#### [SUPPLIED INFORMATION]
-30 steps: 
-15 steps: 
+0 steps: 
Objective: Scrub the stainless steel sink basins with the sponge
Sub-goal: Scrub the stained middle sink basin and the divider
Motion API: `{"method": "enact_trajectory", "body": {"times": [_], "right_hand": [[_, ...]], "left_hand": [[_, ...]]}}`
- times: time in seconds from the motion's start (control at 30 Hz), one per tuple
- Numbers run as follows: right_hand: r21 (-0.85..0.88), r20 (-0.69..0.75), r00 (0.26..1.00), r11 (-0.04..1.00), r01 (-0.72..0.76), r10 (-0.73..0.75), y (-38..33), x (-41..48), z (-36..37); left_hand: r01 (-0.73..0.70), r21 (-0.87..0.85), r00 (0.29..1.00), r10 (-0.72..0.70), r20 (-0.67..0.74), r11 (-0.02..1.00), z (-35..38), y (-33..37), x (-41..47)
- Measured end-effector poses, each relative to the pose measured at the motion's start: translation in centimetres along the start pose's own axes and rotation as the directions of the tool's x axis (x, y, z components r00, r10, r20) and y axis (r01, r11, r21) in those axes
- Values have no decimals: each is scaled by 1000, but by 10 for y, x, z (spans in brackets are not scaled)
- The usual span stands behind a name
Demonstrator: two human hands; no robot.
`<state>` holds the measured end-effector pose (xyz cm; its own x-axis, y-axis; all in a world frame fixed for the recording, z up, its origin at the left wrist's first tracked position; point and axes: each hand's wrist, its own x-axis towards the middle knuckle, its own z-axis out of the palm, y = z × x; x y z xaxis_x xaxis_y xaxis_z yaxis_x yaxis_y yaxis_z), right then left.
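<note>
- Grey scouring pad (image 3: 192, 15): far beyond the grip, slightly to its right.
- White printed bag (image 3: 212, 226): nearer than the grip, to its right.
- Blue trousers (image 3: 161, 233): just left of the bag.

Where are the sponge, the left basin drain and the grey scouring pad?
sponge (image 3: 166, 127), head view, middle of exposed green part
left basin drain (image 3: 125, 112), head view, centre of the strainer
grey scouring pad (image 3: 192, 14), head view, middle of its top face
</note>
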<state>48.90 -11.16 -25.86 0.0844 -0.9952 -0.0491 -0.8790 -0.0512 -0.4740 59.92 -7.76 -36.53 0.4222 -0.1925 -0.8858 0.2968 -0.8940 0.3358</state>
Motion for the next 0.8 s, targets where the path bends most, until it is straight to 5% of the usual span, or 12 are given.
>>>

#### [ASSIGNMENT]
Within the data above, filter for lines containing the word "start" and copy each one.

#### [RESPONSE TO THIS EXERCISE]
- times: time in seconds from the motion's start (control at 30 Hz), one per tuple
- Measured end-effector poses, each relative to the pose measured at the motion's start: translation in centimetres along the start pose's own axes and rotation as the directions of the tool's x axis (x, y, z components r00, r10, r20) and y axis (r01, r11, r21) in those axes

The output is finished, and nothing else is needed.